*Required work:* Each line below should be restated word for word.

BEGIN

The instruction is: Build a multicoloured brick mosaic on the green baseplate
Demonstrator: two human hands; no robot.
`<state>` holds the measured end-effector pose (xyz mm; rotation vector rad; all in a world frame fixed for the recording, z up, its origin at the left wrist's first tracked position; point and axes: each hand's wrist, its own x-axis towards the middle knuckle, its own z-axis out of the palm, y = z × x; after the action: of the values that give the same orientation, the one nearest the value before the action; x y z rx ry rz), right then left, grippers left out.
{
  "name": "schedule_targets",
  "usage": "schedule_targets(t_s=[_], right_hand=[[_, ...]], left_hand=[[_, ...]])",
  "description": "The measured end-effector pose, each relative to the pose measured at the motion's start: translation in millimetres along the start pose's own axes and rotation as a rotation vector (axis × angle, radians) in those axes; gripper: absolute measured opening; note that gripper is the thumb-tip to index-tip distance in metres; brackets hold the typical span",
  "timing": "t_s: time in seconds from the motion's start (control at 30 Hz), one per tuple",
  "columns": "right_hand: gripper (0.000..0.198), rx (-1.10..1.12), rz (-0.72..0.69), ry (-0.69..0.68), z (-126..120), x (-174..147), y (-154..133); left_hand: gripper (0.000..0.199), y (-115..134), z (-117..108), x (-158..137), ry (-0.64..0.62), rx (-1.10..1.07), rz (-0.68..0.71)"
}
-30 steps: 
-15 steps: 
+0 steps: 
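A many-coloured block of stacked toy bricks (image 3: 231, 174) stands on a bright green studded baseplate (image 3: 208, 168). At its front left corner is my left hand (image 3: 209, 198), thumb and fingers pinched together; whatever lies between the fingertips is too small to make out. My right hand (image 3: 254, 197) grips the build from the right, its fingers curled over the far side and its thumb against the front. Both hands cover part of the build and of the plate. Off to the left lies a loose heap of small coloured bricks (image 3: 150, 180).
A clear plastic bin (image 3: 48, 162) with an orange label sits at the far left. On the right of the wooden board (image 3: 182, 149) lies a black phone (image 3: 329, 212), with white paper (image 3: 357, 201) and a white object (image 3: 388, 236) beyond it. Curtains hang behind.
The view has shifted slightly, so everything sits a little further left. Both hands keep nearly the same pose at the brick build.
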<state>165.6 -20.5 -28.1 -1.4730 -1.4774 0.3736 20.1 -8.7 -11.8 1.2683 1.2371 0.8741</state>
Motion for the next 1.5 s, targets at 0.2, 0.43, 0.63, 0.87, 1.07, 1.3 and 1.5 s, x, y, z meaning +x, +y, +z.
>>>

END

*Response to the exercise:*
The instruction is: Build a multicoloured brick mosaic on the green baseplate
Demonstrator: two human hands; no robot.
`<state>` holds the measured end-effector pose (xyz mm; rotation vector rad; all in a world frame fixed for the recording, z up, its origin at the left wrist's first tracked position; point and axes: each hand's wrist, its own x-axis towards the middle knuckle, its own z-axis out of the palm, y = z × x; after the action: of the values that give the same orientation, the one nearest the value before the action; x y z rx ry rz), right then left, grippers left out.
{
  "name": "schedule_targets",
  "usage": "schedule_targets(t_s=[_], right_hand=[[_, ...]], left_hand=[[_, ...]])",
  "description": "The measured end-effector pose, each relative to the pose measured at the motion's start: translation in millimetres along the start pose's own axes and rotation as a rotation vector (axis × angle, radians) in those axes; gripper: absolute measured opening; note that gripper is the thumb-tip to index-tip distance in metres; brackets hold the typical span",
  "timing": "t_s: time in seconds from the motion's start (control at 30 Hz), one per tuple",
  "columns": "right_hand: gripper (0.000..0.198), rx (-1.10..1.12), rz (-0.72..0.69), ry (-0.69..0.68), z (-126..120), x (-174..147), y (-154..133); left_hand: gripper (0.000..0.199), y (-115..134), z (-117..108), x (-158..137), ry (-0.64..0.62), rx (-1.10..1.07), rz (-0.68..0.71)"
}
-30 steps: 
-15 steps: 
+0 steps: 
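A many-coloured block of stacked toy bricks (image 3: 231, 174) stands on a bright green studded baseplate (image 3: 208, 168). At its front left corner is my left hand (image 3: 209, 198), thumb and fingers pinched together; whatever lies between the fingertips is too small to make out. My right hand (image 3: 254, 197) grips the build from the right, its fingers curled over the far side and its thumb against the front. Both hands cover part of the build and of the plate. Off to the left lies a loose heap of small coloured bricks (image 3: 150, 180).
A clear plastic bin (image 3: 48, 162) with an orange label sits at the far left. On the right of the wooden board (image 3: 182, 149) lies a black phone (image 3: 329, 212), with white paper (image 3: 357, 201) and a white object (image 3: 388, 236) beyond it. Curtains hang behind.
The view has shifted slightly, so everything sits a little further left. Both hands keep nearly the same pose at the brick build.
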<state>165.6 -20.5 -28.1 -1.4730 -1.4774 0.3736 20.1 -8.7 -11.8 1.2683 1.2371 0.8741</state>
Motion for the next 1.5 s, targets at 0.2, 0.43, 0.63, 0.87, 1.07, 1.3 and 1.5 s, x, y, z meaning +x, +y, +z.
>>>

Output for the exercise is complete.